Battle lines drawn as Water Street vote nears
By Hank Beckman For The Sun November 28, 2012 3:54PM
Artist rendering of the proposed Water Street project in downtown Naperville. | submitted Nov. 2012
Updated: January 1, 2013 6:17AM
Some say the battle over the proposed Water Street project is really a generational conflict over what development in Naperville should look like in the future.
Naperville City Councilman Bob Fieseler alluded to the concept at a recent meeting.
“Anyone who still opens all their mail is against this project,” he said.
Some are framing the controversy over the development proposed by Marquette Properties on the south side of the DuPage River as a fight between a new generation and those stuck in an “old economy” model.
That doesn’t mean that compromise might not be possible on the project, which is on the City Council’s Dec. 4 agenda.
Late Thursday, the developer said that a team from Marquette would be meeting with City Council members late Friday afternoon to discuss some changes to the plan, likely involving issues concerning parking and the height of the proposed buildings.
Email in spotlight
Bryan Bottarelli is the son of Bruno Bottarelli, partner with Marquette Properties, which is looking to build the development.
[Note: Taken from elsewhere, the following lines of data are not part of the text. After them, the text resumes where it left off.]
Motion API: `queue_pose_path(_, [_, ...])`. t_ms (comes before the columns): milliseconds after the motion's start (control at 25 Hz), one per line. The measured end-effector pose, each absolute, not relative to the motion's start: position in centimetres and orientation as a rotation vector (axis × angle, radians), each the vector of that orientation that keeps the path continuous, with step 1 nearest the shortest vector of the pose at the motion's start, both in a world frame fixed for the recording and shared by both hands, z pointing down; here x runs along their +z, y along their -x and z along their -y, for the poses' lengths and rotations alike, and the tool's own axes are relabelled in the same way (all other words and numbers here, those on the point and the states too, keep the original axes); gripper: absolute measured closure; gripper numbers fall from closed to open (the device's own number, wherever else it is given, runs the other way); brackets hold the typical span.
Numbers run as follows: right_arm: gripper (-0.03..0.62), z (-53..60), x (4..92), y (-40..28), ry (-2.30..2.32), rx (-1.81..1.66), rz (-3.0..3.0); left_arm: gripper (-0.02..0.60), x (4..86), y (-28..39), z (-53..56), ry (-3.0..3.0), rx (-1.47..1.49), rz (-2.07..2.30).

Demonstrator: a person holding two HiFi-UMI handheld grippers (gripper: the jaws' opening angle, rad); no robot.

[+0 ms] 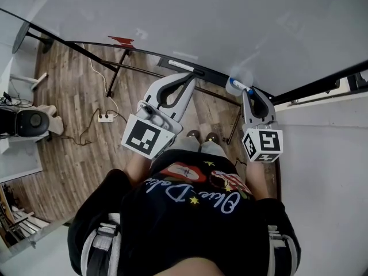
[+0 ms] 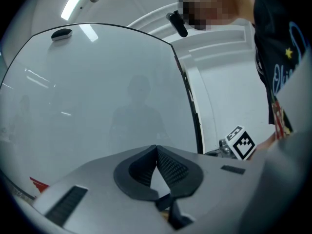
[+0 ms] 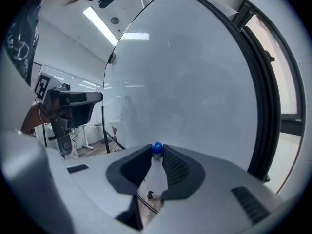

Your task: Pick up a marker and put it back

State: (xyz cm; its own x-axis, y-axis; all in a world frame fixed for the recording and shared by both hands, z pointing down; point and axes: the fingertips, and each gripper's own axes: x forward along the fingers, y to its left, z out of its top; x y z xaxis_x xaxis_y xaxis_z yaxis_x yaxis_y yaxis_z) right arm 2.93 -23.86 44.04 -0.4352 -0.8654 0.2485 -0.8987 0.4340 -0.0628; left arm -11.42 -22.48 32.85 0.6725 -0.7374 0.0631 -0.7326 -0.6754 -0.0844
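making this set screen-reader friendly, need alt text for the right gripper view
The right tool grips a blue-capped marker at its jaw tips. A large whiteboard fills most of the view behind it, with a room and wood floor at the far left.

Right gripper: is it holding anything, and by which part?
Yes. The right gripper pinches a marker between its jaw tips, just below the marker's blue end.

Marker (image 3: 156, 149): blue end alone showed between right tongs (image 3: 156, 155); barrel hidden behind pads (image 3: 176, 169). Whiteboard (image 1: 201, 16): cut off by top edge of head view.
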Motion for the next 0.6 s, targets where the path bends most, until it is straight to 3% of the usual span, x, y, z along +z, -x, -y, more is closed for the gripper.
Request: queue_pose_path(600, [0.526, 23.8, 41.8, -2.9, -1.564, 0.191, 2.486, 0.578, 32.4, 12.5, 22.7, 2.826, -0.100, -1.263])
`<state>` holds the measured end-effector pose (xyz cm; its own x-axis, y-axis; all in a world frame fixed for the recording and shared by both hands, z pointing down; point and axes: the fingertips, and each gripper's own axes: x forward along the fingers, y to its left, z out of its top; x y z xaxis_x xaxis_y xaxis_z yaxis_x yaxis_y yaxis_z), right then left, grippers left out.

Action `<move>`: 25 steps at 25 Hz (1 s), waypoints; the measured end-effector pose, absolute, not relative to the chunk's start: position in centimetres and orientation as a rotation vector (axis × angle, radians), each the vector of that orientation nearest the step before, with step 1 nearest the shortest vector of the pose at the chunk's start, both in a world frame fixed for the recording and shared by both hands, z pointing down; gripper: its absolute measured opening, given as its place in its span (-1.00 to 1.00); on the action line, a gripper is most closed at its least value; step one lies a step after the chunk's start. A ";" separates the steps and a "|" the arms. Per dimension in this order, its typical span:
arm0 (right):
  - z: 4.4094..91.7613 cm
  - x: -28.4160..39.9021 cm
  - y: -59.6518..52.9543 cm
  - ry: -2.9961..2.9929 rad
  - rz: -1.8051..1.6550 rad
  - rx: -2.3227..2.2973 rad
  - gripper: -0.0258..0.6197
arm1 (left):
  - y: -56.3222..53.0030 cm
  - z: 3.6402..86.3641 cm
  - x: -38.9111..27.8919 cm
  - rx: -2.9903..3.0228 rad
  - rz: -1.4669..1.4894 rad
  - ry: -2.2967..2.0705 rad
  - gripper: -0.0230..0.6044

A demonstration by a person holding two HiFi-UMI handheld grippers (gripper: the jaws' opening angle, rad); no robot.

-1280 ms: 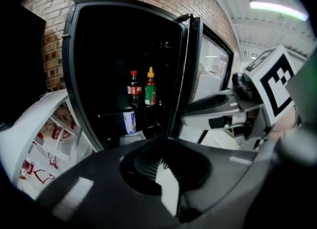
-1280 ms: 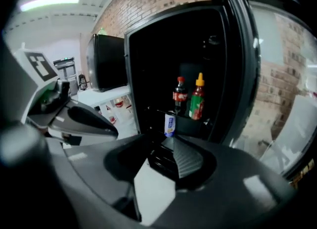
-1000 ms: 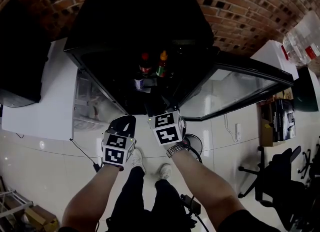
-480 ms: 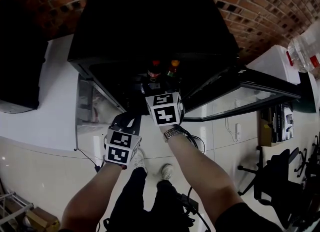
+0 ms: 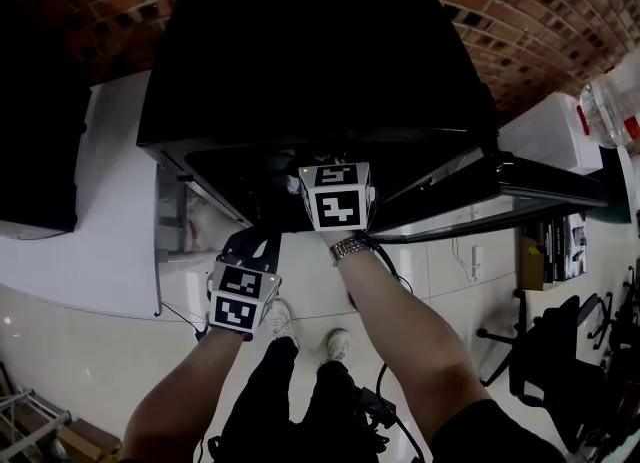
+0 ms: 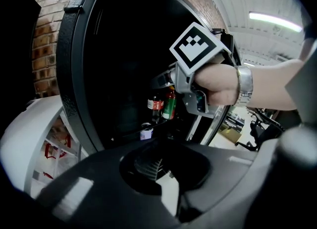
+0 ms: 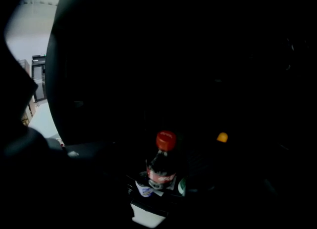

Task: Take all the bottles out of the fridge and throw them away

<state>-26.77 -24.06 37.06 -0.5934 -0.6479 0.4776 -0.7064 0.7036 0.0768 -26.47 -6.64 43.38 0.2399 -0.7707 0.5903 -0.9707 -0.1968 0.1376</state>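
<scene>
**Right gripper reaching into the fridge**

While the right gripper (image 6: 162,78) is reaching into the open fridge (image 5: 300,51), its jaws have just been opening and are standing wide with nothing between them; a cola bottle (image 7: 161,166) is standing ahead of it, a green bottle (image 6: 169,105) beside that; the left gripper (image 5: 250,249) is hanging back to its left, jaws together, carrying nothing.

Open black fridge (image 5: 310,51), interior dark: red-capped cola bottle (image 7: 162,166) stands upright on a shelf (image 6: 130,135), with the orange-capped green bottle (image 6: 170,105) upright just beside it.
</scene>
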 end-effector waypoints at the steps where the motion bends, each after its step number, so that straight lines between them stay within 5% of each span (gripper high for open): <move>1: 37.0 -27.0 -24.3 -2.432 0.167 1.039 0.00 | -6.7 43.5 -26.6 2.034 0.548 -1.587 -0.92; 11: 38.3 -27.2 -25.6 -2.379 0.194 1.062 -0.45 | -7.2 44.4 -27.3 2.029 0.549 -1.569 -0.92; 25: 38.1 -24.8 -20.5 -2.431 0.195 0.987 -0.49 | -6.0 45.1 -25.5 2.019 0.558 -1.567 -0.92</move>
<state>-24.77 -20.47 38.14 -0.6091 -0.6126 0.5037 -0.6851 0.7264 0.0550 -25.55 -5.97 45.08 0.2460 -0.7549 0.6080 -0.9692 -0.1957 0.1492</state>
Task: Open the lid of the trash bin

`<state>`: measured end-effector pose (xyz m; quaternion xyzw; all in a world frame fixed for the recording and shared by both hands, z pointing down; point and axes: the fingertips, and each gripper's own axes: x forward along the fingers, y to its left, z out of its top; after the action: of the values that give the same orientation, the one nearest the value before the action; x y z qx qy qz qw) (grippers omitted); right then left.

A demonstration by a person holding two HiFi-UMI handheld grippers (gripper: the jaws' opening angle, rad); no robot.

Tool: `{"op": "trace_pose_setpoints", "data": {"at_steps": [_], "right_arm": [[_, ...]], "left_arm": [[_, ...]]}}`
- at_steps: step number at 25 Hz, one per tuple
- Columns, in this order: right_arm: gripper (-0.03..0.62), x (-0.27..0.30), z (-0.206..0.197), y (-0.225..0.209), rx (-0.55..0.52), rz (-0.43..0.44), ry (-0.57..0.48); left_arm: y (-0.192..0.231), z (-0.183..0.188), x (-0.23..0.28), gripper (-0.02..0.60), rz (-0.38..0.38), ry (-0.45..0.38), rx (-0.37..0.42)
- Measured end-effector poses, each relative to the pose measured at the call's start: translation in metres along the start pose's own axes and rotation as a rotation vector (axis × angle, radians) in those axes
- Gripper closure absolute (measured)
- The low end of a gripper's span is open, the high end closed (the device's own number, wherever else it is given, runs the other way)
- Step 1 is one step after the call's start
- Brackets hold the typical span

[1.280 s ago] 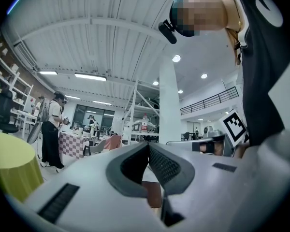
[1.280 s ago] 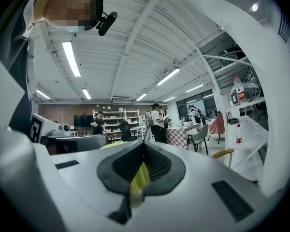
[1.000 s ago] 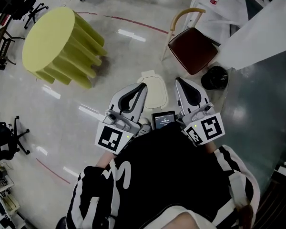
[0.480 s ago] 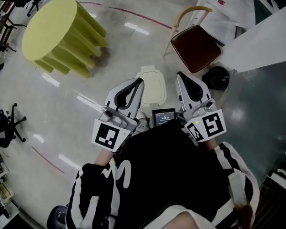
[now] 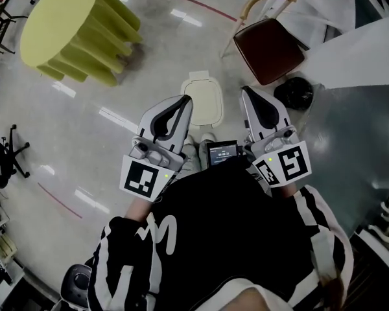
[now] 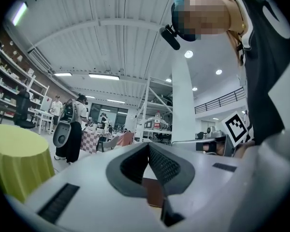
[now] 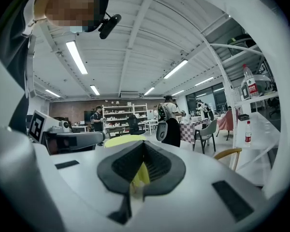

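Note:
The trash bin [image 5: 203, 102] stands on the floor just ahead of me, its cream lid lying flat and shut, with a small tab at the far edge. My left gripper [image 5: 185, 100] hovers over the lid's left edge with its jaws together and nothing between them. To the right of the lid, my right gripper [image 5: 245, 91] is held at the same height, also shut and holding nothing. In both gripper views the jaws meet at the tips, left gripper [image 6: 148, 144] and right gripper [image 7: 144, 142]; the bin does not show there.
A yellow-green fluted round table [image 5: 71, 24] stands at the far left. A chair with a dark red seat [image 5: 269, 47] and a black round object [image 5: 293, 93] are at the far right, beside a white table [image 5: 363, 50]. A small screen [image 5: 222, 153] hangs at my chest.
The bin lid has drawn nearer and now lies between the gripper tips; the yellow table has slid up the frame. Both grippers stay shut.

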<state>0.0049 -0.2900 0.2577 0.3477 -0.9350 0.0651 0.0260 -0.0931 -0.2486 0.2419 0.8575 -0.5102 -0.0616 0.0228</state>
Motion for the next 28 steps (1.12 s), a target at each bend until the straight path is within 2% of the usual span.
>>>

Bryan recently circulated an email to about 75 supporters that exorted them to “bombard the expletive” out of City Council members’ email boxes with messages of support for the Water Street plan.
Besides portraying opponents as being out of date economically, the email accused the Naperville Area Homeowners Confederation of using scare tactics to intimidate City Council members, and said the confederation didn’t truly represent all the homeowners associations in Naperville.
It goes on to say that the group “calls itself the Naperville Homeowners Association” but said they are in reality, “a handful of older residents who are bored — and have nothing better to do to try keeping Naperville the same exact way it’s been since the 1950s.”
Naperville Area Homeowners Confederation officials wasted no time in responding to the email.
“The confederation is disappointed at the tone of the email by Mr. Bottarelli’s son,” NAHC President Bob Buckman said in an email of his own. “This is not in keeping with the tradition of respectful public discourse that we all value.”
The Water Street project was first approved by City Council in 2007 as a smaller development. It was never built. The earlier plan included condominium residences instead of the 62 apartments called for in the current plan.
The current project calls for a 131-room hotel, a 581-space parking structure and more than 65,000 square feet of office and retail space on 2.4 acres bounded by the DuPage River, Aurora Avenue, Main Street and Webster Street.
Bottarelli’s email pointed out the many advantages of the new version of the project, including the additional parking spaces for downtown, a rooftop bar on top of the hotel, three new street-side restaurants and many new stores, as well as some additions to the nearby Riverwalk.
The email made specific references to the members of a younger generation, which it said are the ones that typically patronize the many restaurants and businesses in downtown Naperville.
Those opposed to the development have concerns about the height of the tallest building proposed for the project, as well as the traffic it might generate.
The highest point of the parking deck is planned for 77 feet, significantly higher than the 60 feet allowed by city code, and the height and density of the project has sparked opposition from not only NAHC, but several City Council members and various other members of the community.
Moreover, potential problems with traffic and parking around the development have been raised.
Thom Higgins, also active in NAHC, has concerns about the project, and the email from Bottarelli.
“I think it’s unfortunate,” Higgins said.
City Council member Grant Wehrli agreed.
“We can agree to disagree,” Wehrli said, “but at the end of the day, I’ll still judge it on its merits.”
Wehrli, who has been one of the City Council’s most severe critics of the development, left no doubt that the tone of the email bothered him.
“We’ve never resorted to name-calling or low-brow tactics,” he said. “It concerns me.”
Bryan Bottarelli’s father, Marquette partner Bruno Bottarelli, had a different take on the matter.
“One thing about the younger generation in our town, they are not interested in being politically correct when their beloved downtown is threatened by old-economy thinking,” he said. “They are a voice to be reckoned with.”
Bottarelli said that he has presented further project revisions to city staff in advance of next week’s City Council meeting, at which time the Council may vote on the project.
Bottarelli withheld comment on the specific nature of the revisions.
Bryan Bottarelli responded to an email query by saying merely that he had said everything he wanted in the email and stood by what he and his father said.